■ **Exercise**
Search the records for "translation" and copy each line that holds it.

Given entries below:

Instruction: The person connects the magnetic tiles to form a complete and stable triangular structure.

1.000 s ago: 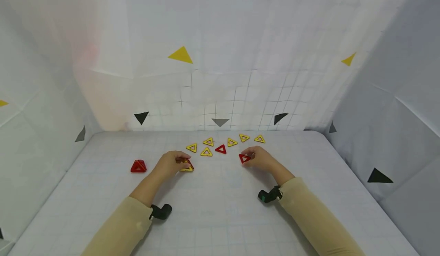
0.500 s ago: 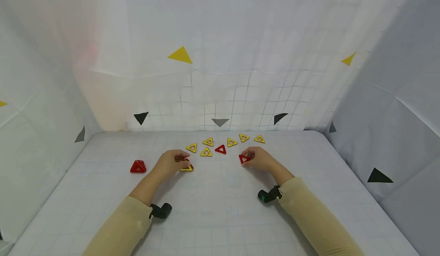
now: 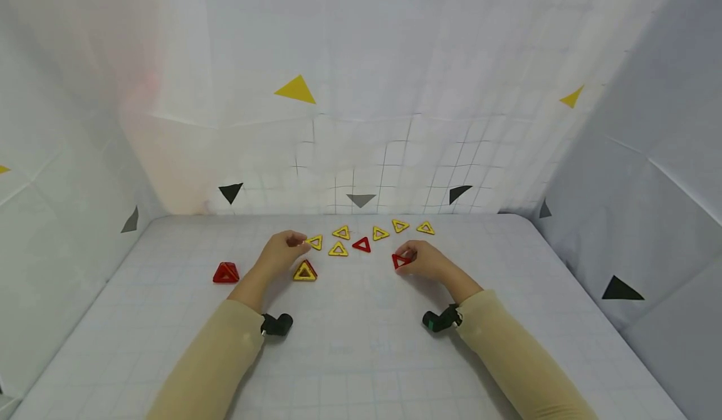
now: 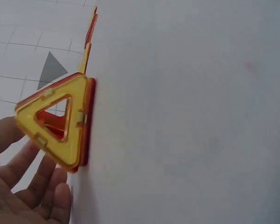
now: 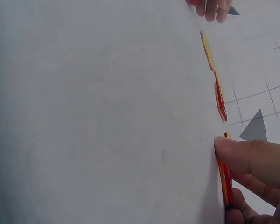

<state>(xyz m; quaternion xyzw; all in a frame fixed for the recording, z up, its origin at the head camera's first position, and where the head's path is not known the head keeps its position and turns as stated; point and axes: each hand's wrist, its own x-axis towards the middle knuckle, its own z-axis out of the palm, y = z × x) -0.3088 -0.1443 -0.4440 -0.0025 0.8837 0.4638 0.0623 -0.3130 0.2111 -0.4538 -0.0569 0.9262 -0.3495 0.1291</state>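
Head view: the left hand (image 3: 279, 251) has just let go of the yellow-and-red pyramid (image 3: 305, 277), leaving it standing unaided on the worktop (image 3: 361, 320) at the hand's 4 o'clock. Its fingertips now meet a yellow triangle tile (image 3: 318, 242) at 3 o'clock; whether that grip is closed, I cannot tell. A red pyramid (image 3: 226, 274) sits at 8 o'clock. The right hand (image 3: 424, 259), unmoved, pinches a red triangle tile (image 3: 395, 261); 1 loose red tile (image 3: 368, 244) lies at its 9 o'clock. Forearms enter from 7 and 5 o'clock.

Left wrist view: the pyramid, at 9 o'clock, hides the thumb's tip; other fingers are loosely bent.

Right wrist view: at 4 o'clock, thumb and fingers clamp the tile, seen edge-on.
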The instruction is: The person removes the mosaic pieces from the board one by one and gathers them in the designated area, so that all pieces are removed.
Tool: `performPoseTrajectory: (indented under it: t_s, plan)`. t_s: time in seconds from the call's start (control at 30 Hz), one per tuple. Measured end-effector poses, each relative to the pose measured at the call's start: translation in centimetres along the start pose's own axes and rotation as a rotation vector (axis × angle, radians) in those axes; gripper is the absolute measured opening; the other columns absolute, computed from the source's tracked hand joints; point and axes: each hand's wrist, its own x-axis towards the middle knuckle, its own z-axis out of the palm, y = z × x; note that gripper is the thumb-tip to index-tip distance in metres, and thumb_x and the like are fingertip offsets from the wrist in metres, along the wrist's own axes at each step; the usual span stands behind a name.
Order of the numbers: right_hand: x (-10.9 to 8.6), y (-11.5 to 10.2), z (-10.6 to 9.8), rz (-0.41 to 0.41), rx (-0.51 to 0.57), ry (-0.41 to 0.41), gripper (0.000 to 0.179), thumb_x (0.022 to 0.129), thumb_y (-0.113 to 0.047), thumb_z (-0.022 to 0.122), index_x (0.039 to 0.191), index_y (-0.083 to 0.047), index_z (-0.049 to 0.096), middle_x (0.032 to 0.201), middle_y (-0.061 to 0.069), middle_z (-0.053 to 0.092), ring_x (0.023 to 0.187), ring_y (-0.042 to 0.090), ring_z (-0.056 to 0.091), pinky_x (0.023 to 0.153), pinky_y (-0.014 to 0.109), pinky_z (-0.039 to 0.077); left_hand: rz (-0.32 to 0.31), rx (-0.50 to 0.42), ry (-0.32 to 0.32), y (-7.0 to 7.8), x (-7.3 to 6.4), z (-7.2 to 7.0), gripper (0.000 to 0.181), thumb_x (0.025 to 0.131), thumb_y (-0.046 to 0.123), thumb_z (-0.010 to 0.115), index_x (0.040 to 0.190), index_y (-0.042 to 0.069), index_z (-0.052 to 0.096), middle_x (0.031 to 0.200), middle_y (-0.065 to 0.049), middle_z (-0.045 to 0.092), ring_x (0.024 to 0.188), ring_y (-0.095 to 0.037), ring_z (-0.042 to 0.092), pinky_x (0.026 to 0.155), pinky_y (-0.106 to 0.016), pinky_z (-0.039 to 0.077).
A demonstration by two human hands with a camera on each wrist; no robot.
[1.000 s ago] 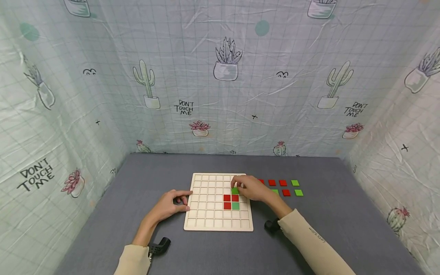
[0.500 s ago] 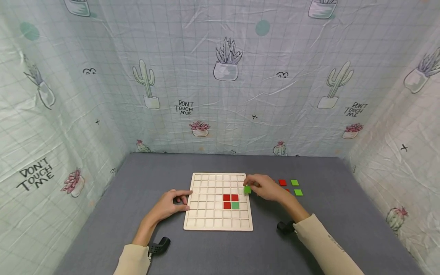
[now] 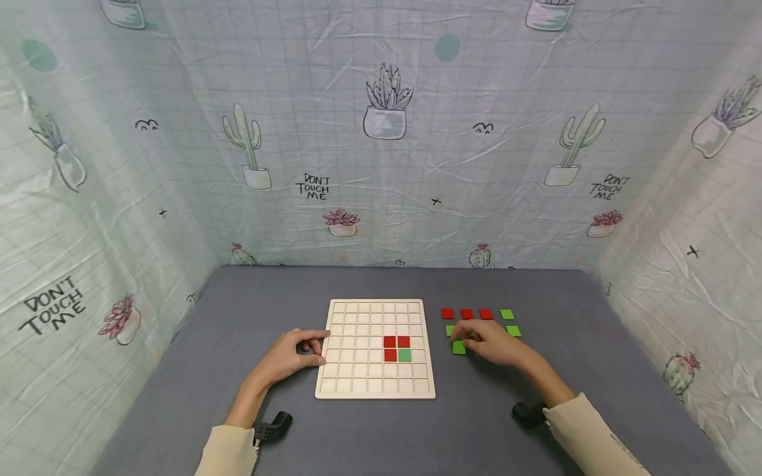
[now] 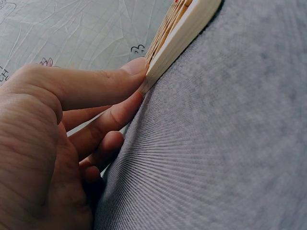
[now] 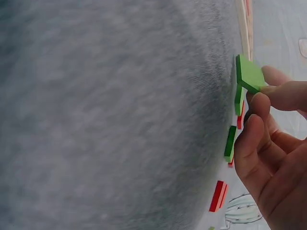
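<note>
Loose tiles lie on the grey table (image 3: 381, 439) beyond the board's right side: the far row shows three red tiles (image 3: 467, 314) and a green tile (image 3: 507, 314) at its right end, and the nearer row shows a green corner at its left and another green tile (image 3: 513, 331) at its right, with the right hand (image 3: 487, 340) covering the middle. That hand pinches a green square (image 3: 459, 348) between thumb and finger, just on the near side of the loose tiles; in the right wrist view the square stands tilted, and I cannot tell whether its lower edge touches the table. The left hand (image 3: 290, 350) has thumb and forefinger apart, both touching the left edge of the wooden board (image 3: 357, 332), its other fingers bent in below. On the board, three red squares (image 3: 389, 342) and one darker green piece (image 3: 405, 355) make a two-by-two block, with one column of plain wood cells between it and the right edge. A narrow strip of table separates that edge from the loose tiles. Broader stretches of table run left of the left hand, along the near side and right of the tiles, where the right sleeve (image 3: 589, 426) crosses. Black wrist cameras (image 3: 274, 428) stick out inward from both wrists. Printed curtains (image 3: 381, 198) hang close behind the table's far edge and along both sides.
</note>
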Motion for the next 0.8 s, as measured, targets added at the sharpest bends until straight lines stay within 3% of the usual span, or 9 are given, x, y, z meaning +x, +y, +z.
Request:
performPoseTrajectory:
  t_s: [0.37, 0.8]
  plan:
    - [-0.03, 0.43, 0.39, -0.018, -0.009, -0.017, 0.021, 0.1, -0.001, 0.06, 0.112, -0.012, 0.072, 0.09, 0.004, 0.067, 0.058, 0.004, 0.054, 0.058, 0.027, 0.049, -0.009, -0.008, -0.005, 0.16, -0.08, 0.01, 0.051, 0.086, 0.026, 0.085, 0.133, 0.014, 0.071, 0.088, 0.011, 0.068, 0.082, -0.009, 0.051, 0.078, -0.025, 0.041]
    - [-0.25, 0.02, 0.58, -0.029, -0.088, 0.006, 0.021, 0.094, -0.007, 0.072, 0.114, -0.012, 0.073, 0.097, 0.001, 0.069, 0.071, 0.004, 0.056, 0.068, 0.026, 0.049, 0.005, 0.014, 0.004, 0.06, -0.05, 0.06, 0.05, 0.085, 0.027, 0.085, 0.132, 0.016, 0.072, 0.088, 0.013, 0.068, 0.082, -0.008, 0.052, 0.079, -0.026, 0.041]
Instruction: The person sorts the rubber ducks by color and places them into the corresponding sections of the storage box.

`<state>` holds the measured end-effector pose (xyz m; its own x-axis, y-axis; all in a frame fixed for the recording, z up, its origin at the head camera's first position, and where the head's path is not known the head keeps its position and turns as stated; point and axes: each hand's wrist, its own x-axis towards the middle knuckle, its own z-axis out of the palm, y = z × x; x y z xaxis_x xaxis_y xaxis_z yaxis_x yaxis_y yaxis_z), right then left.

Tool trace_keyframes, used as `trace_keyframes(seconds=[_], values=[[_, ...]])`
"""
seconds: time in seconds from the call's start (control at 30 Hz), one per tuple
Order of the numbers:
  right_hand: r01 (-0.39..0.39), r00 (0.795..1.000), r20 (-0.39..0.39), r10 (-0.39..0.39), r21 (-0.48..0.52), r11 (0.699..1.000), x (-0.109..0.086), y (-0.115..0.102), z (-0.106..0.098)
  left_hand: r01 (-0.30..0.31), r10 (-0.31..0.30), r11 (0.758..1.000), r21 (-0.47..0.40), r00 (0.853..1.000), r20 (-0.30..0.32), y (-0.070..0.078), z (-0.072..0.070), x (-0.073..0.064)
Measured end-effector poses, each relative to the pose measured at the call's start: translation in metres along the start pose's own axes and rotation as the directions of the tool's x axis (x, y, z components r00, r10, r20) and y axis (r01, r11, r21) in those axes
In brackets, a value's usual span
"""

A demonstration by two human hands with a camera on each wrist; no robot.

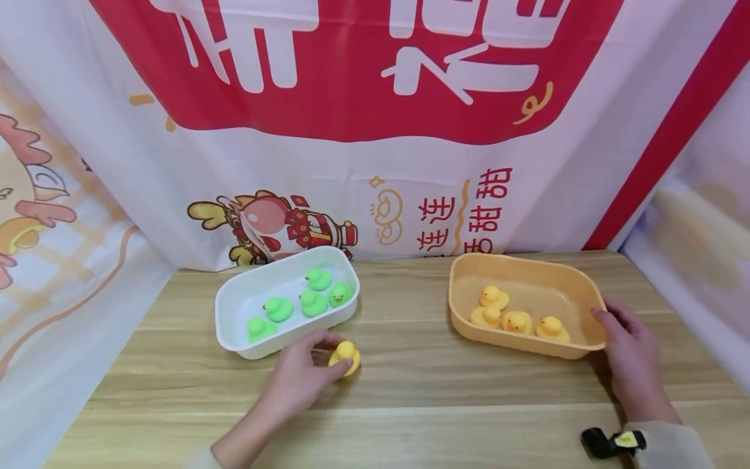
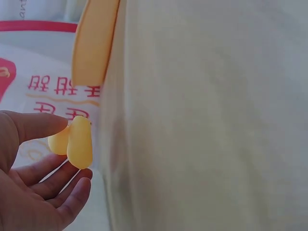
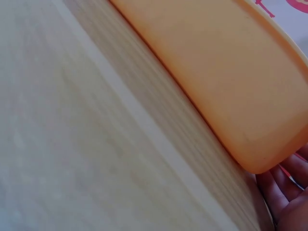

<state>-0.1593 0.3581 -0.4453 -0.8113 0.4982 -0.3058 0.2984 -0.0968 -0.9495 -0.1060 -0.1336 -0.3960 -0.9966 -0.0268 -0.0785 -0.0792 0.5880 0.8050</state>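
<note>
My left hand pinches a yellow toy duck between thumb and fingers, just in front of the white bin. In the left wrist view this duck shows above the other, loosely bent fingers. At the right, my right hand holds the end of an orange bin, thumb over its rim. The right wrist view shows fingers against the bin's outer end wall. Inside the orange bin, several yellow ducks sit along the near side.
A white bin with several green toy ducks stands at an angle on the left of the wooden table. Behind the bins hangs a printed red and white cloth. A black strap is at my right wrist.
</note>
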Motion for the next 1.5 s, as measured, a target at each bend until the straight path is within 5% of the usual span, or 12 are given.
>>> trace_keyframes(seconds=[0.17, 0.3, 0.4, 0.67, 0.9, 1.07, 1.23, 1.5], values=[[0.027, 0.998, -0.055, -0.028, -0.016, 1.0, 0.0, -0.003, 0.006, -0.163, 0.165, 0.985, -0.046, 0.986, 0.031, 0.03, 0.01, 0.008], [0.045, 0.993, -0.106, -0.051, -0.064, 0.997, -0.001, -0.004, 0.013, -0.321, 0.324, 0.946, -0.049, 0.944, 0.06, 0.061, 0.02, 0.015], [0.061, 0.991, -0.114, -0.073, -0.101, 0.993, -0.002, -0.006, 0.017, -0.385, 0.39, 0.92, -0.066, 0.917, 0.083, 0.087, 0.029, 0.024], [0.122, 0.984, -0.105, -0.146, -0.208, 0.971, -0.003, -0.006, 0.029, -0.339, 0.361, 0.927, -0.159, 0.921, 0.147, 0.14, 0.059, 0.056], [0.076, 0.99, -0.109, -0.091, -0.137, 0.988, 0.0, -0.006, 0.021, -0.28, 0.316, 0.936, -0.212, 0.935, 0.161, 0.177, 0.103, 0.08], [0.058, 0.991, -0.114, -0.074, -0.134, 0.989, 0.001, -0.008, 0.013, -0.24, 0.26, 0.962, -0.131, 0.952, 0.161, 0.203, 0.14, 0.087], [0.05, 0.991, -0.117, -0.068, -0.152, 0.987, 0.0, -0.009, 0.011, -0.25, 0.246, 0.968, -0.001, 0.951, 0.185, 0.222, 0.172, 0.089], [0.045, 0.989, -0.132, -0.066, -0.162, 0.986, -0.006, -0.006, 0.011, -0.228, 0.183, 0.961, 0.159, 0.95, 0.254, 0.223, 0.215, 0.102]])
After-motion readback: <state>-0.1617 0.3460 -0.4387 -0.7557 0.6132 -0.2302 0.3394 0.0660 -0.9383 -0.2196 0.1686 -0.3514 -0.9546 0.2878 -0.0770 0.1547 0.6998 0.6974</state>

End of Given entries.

■ **Response to the task**
Tool: `performPoseTrajectory: (indented under it: t_s, plan)`. t_s: time in seconds from the call's start (control at 30 Hz), one per tuple. Measured end-effector poses, each relative to the pose measured at the call's start: translation in centimetres along the start pose's own axes and rotation as a rotation vector (axis × angle, radians) in those axes; gripper is the absolute measured opening; the other columns absolute, computed from the source's tracked hand joints; point and axes: each hand's wrist, its own x-axis towards the middle knuckle, its own z-axis out of the palm, y = z × x; note that gripper is the thumb-tip to index-tip distance in metres, and thumb_x and the like are fingertip offsets from the wrist in metres, along the wrist's own axes at each step; the usual span stands behind a name.
Measured end-effector poses, each relative to the pose measured at the call's start: translation in metres along the start pose's own axes and rotation as the directions of the tool's x axis (x, y, z components r00, r10, r20) and y axis (r01, r11, r21) in those axes

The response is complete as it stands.